27. In P. Ram Reddy v. Land Acquisition Officer, Hyderabad Urban Development Authority, Hyderabad, : [1995]1SCR584 , the facts which are relevant for determining the compensation-market value have been succinctly stated thus:

'The fact that the acquired land had been acquired for building purposes, cannot be sufficient circumstance to regard it as a land with building potentiality. Possibility of the user of the acquired land for building purposes can never be wholly a matter of conjecture or surmise or guess. On the other hand, it should be a matter of inference to be drawn based on appreciation of material placed on record to establish such possibility. Material so placed on record or made available must necessarily relate to the matters such as:

(I) the situation of the acquired land vis-a-vis the city or the town or village which had been growing in size because of its commercial, industrial, educational, religious or any other kind of importance or because of its explosive population;

(II) the suitability of the acquired land for putting up the buildings, be they residential, commercial or industrial, as the case may be;

(III) possibility of obtaining water and electric supply for occupants of buildings to be put up on that land;

(IV) absence of statutory impediments or the like for using the acquired land for building purposes;

(V) existence of highways, public roads, layouts of building plots or developed residential extensions in the vicinity or close proximity of the acquired land;

(VI) benefits or advantages of educational institutions, health care centres, or the like in the surrounding areas of the acquired land which may become available to the occupiers of buildings, if built on the acquired land; and

(VII) lands around the acquired land or the acquired land itself being in demand for building purposes, to specify a few.

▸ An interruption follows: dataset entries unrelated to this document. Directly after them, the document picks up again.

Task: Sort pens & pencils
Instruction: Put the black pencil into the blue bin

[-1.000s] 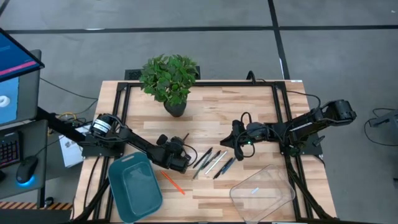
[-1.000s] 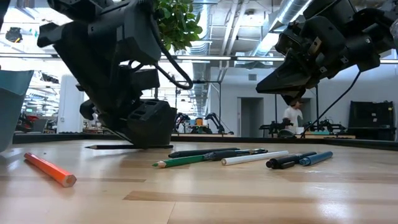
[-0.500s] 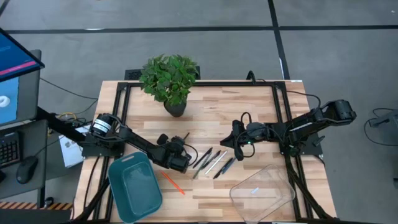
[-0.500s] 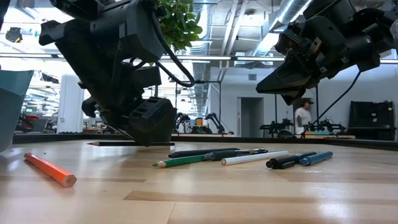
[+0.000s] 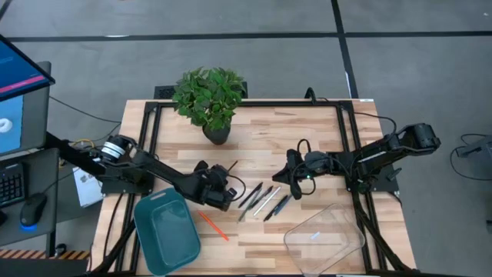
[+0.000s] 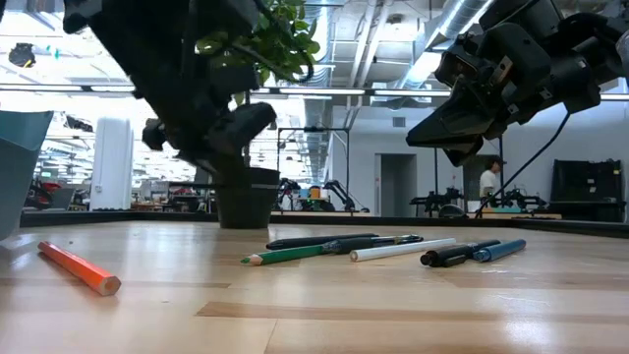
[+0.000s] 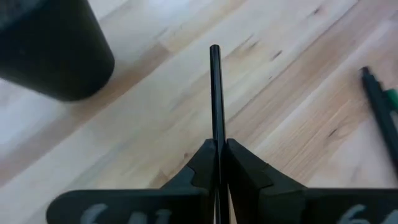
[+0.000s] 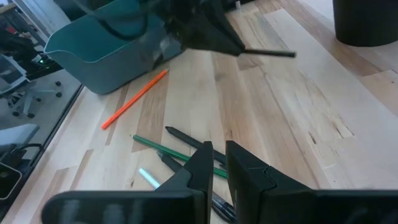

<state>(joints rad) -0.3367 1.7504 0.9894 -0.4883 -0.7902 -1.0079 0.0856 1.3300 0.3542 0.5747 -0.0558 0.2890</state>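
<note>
Overhead, table-level and two wrist views, all sharing the table (image 5: 307, 138).
</note>
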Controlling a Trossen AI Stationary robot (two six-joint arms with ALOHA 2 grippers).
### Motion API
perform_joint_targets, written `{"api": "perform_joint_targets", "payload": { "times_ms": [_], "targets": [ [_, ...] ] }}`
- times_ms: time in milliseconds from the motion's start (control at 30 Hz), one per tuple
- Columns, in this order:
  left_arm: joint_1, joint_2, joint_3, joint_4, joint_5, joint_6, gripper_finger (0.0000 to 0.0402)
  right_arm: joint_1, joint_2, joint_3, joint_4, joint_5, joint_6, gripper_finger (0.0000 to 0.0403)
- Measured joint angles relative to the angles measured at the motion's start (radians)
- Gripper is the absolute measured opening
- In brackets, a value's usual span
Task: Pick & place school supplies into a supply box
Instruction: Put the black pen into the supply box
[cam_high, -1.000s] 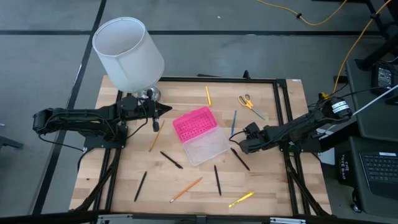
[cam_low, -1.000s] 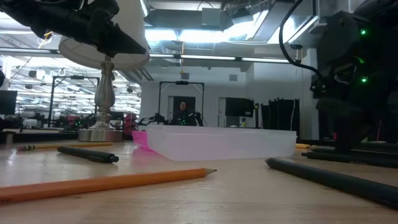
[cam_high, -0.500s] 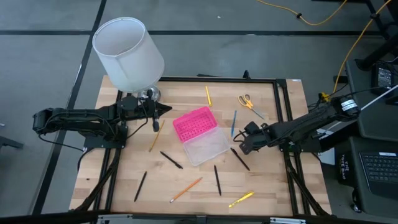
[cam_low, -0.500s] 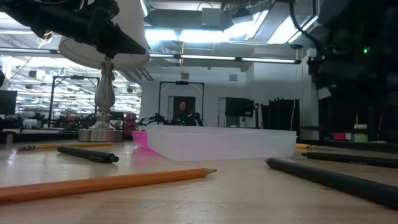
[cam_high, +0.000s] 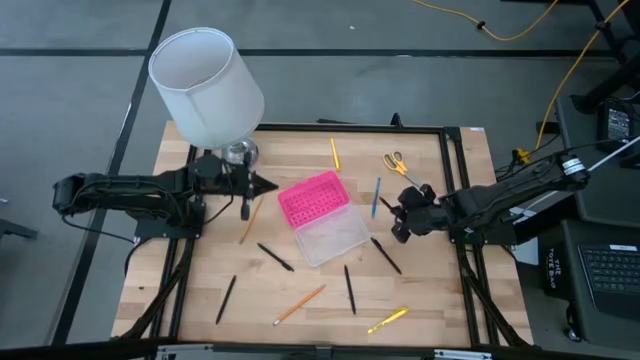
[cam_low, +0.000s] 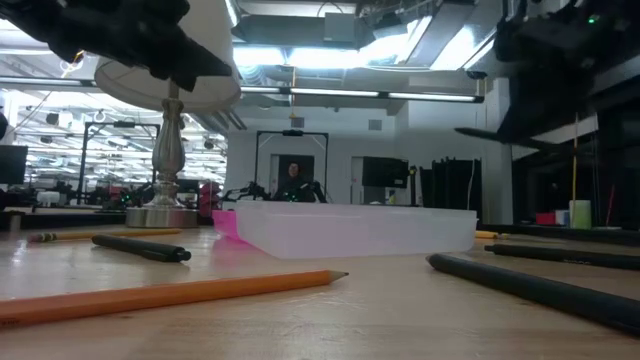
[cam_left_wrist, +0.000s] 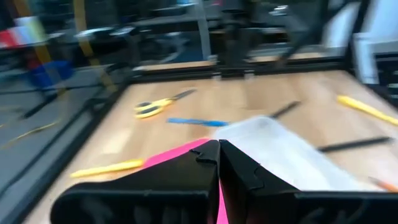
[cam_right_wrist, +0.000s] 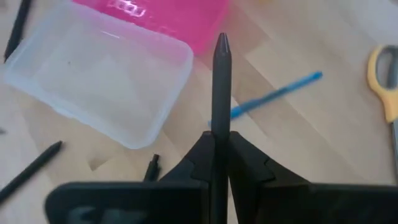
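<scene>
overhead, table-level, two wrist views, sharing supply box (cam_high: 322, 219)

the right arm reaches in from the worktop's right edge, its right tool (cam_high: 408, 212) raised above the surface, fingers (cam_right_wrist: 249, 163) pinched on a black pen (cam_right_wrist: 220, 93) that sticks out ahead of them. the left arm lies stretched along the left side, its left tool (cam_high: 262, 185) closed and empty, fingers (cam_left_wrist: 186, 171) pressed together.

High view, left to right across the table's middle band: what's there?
Left gripper, shut → pink lid of the supply box → blue pen → right gripper, holding a black pen → table frame's right rail.
</scene>
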Motion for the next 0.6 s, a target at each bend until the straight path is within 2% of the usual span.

Hence, whether the acquired land has building potentiality or not, has to be decided upon reference to the material to be placed on record or made available by the parties concerned. The material to be so placed on record or made available in respect of the said matters and the like cannot have the needed evidentiary value for concluding that the acquired land being used for building purposes in the immediate or near future unless the same is supported by reliable documentary evidence, as far as the circumstances permit.'

28. In Periyar and Pareekanni Rubbers Limited v. State of Kerala, : AIR1990SC2192 , the Supreme Court laid down certain test for assessing the market value, it held thus:

'What is fair and reasonable market value is always a question, of fact depending on the nature of the evidence, circumstances and probabilities in each case. The guiding star would be the conduct of a hypothetical willing vendor would offer the lands and willing purchaser in normal human conduct would be willing to buy as a prudent man in normal market conditions as on the date of the notification under Section 4(1) but not an anxious buyer dealing at arm's length nor facade of sale or fictitious sales brought about in quick succession or otherwise to inflate the market value.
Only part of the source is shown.